This repository contains the code for the project of the Statistical Learning course (1047208), Sapienza University. The group was composed by Francesco Redaelli and me.
The goal of our project is the development of an AI agent able to play an Aim Trainer game. In order to chase a target on a wall, the agent exploits visual information to properly move the mouse pointer live, in a human-mimicking fashion.
To collect the required data, we setup a Python script that, running in background during different play sessions, captured every 1/20th of a second an observation, made up of a screenshot taken at the beginning of the time interval together with the mouse movement on both the X and Y axes at the end of the interval.
The preprocessing was aimed at reducing the dimensionality of the input data and at removing unnecessary elements from the images, keeping only the crucial ones.
In order to deal with the bi-dimensionality of the response vector, a multi-output strategy was followed, consisting in fitting one regressor per target (i.e. X and Y movements). The model was scored according to the arithmetic average of the individual regressor scores.
A qualitative model assessment, via a live application, highlighted poor performance of the agent when facing particular game patterns. In addition, the LIME IML algorithm (by Marco Tulio Ribeiro et al., 2016), applied to a set of images selected by using the so called โSubmodular Pickโ method, seemed to suggest that the model struggled to discern target and corner pixels.

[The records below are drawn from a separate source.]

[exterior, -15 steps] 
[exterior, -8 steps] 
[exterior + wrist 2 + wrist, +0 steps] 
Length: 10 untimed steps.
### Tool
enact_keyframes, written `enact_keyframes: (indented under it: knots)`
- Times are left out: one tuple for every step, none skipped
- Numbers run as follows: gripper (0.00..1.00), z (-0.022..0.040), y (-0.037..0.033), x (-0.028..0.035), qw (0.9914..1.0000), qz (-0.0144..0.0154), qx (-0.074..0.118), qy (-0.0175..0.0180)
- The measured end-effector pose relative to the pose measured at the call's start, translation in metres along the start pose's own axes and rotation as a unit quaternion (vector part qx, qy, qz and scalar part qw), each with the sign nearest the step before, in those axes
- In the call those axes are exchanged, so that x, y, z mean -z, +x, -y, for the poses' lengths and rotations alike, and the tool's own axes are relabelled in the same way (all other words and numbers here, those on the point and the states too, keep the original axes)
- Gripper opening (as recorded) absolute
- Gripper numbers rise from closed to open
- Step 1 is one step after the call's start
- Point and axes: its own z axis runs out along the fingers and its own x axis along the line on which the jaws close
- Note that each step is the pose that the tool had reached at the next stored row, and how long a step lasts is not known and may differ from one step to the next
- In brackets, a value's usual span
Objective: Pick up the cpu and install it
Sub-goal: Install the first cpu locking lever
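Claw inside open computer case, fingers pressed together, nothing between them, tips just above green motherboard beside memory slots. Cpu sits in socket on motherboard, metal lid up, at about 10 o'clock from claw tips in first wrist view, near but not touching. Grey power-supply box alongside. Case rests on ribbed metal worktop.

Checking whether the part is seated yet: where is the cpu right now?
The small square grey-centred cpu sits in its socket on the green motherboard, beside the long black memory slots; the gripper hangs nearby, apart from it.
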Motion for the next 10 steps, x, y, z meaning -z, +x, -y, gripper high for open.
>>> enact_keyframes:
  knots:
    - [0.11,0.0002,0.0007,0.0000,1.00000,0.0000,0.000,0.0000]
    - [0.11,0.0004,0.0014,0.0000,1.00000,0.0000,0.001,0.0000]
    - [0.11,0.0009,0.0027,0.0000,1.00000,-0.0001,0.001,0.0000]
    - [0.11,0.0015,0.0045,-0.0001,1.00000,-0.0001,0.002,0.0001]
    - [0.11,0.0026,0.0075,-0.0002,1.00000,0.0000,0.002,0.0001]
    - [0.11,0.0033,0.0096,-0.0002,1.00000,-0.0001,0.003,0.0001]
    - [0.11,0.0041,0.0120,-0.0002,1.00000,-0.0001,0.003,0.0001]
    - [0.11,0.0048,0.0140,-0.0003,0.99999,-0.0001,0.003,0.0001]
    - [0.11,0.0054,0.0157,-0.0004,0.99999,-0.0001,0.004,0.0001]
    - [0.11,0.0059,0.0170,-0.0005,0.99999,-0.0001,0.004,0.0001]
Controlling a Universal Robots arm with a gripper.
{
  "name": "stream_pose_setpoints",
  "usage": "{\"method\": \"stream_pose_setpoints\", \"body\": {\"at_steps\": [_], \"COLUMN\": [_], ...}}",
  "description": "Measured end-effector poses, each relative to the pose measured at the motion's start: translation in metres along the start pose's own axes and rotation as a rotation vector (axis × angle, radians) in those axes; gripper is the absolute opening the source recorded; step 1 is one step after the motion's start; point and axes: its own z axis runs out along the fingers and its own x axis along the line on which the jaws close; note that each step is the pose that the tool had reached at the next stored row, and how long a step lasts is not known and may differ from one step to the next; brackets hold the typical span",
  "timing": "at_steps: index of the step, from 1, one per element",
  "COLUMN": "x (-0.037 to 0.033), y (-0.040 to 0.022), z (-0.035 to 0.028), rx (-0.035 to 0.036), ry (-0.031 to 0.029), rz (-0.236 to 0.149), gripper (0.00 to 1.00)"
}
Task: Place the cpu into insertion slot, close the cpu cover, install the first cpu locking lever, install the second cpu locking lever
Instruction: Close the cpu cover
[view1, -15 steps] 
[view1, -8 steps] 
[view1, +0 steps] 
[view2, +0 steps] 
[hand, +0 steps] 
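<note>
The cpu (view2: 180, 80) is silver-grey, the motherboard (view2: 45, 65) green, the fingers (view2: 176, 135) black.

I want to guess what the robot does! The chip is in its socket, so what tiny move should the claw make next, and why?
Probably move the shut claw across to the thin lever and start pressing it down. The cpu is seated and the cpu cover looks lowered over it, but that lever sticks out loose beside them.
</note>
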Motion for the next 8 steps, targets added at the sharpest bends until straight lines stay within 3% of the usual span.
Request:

In order to address the highlighted issues, we increased the input images resolution and implemented a heavier preprocessing, aimed at differentiating targets and corners.
By applying domain specific knowledge to modify the data preprocessing pipeline, we obtained better quantitative and qualitative model performance, in terms of a lower Random Forest RMSE and a much smoother playstyle respectively. Also, the new LIME explanations seemed not to be affected by the aforementioned issues, suggesting an improvement in the model trustworthiness.